Still other jobs can easily be eliminated by technology. Think of what happened to Encyclopedia Britannica that didn’t see Wikipedia coming. Think of the music industry recently involuntarily “downsized” by file sharing. And what about newspapers, currently in crisis because of the advent websites like Op-ed News and Information Clearing House? Similarly “distance learning” is having its own impact on higher education as bricks and mortar campuses find themselves sun-setting whether or not their trustees can yet see that train wreck on its way.

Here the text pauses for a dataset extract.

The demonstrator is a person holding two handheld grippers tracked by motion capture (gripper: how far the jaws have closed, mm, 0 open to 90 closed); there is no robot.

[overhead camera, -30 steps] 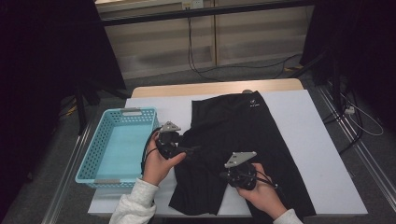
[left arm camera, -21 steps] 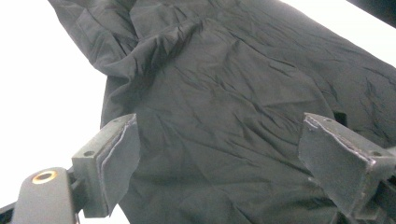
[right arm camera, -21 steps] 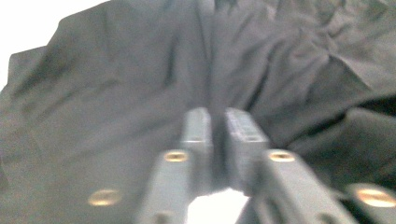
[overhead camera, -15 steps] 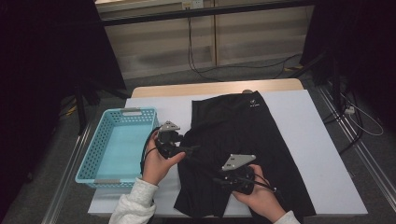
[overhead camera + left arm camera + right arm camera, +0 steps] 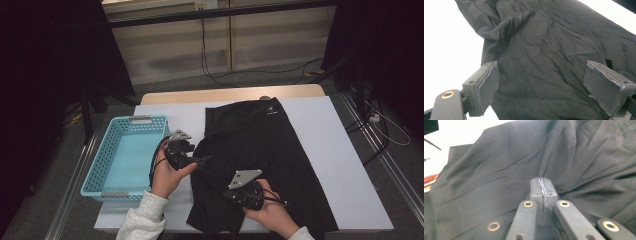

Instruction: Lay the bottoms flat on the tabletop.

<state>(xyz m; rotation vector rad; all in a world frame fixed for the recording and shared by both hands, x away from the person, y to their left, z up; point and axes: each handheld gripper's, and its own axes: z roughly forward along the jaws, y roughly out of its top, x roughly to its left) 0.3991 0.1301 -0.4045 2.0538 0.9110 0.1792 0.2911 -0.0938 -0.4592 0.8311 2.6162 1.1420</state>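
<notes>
A black garment (image 5: pixel 265 145) lies spread on the white table (image 5: pixel 345 165), with a small white logo near its far edge. My left gripper (image 5: pixel 204 159) hovers at the garment's left edge. Its jaws stand wide open over the cloth (image 5: pixel 544 45), and the pads (image 5: pixel 487 85) touch nothing. My right gripper (image 5: pixel 226 195) sits low on the garment's near part. Its jaws have just closed, and the tips (image 5: pixel 541 183) are pressed together on a pinch of the black cloth (image 5: pixel 499 165). Folds radiate from that pinch.
A light-blue plastic basket (image 5: pixel 107 150) stands on the table's left part, beside my left hand. Bare white table lies right of the garment. Beyond the far edge the floor carries cables and dark stands.
My right gripper has shifted a little to the left and towards the near edge, over the garment's lower part. The left gripper has stayed where it was.
</notes>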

Even the oil industry is sun setting. Imagine what that means for an entire economy and lifestyle absolutely dependent on oil. Here I’m not just referring to “Peak Oil Consumption” or to “Peak Oil” itself. Again according to Rifkin (this time in The Empathic Civilization) the new technology will soon turn every building into a energy power plant. Surplus energy will be stored in hydrogen cells. And the energy produced will be shared person-to-person across a “smart grid”. The model here is file-sharing and the way it transfers information today. Think of the jobs that will be eliminated as a result — including those required by the energy wars that will be rendered superfluous.
This is not a pipe dream. The European Union has already committed to the model Rifkin describes. We are kept from discussing it only because our “drill, baby, drill” politicians have their heads so firmly stuck in the tar sands. Consequently, the U.S. economy is being left in the dust.
Of course, this doesn’t mean that there isn’t productive work crying out to be done. The U.S. infrastructure is crumbling at an alarming rate. And then there’s that field of alternative energies I just mentioned. Green technologies in general and public transportation are obvious needs. The number of potential jobs connected with them is substantial. But there are not nearly enough green jobs to replace the ones that have been eliminated by technology and those that should be discarded because they are environmentally destructive and morally unsustainable.
So what should be done about all of this? Here is the hopeful part. Rifkin showed the way years ago. So did Juliette Shor (The Overworked American). J.W. Smith (Economic Democracy: the Political Struggle of the Twenty-First Century) was even more articulate about the path ahead: SHARE THE WORK. None of us has to work that hard unless we want to. Thanks to the new technology, we could work four-hour days or three-day weeks, or for only six months a year, or every other year and still make a living wage. We could retire at 40. And this is possible world-wide.
And how to pay for all of this? For starters, cut back the military budget 60%. That alone would make available more than a billion dollars every day just in the U.S. Tax the rich and the corporations — those who make up the “1%” that has ripped off the U.S. working class on an unprecedented scale over the last 30 years and more. (Remember the 91% top-level tax bracket that was in place here following World War II. We could reinstate that!) Share the wealth. Boldly restructure the economy. Embrace the new technology’s promise along with the life of leisure that it offers.
Recently, I’ve been working in Costa Rica. Over the holidays, I spent time at Manuel Antonio beach and watched ordinary people lying in the sun, wind surfing, swimming , picnicking with their families, flying kites, reading, playing futbol and beach volleyball. Life in general could be like that I thought — more time for rest and relaxation, for eating, playing, spending time with family and friends, for making love, for meditation and prayer.
It is all now within our grasp. We just have to recognize that and get the subject on the political agenda.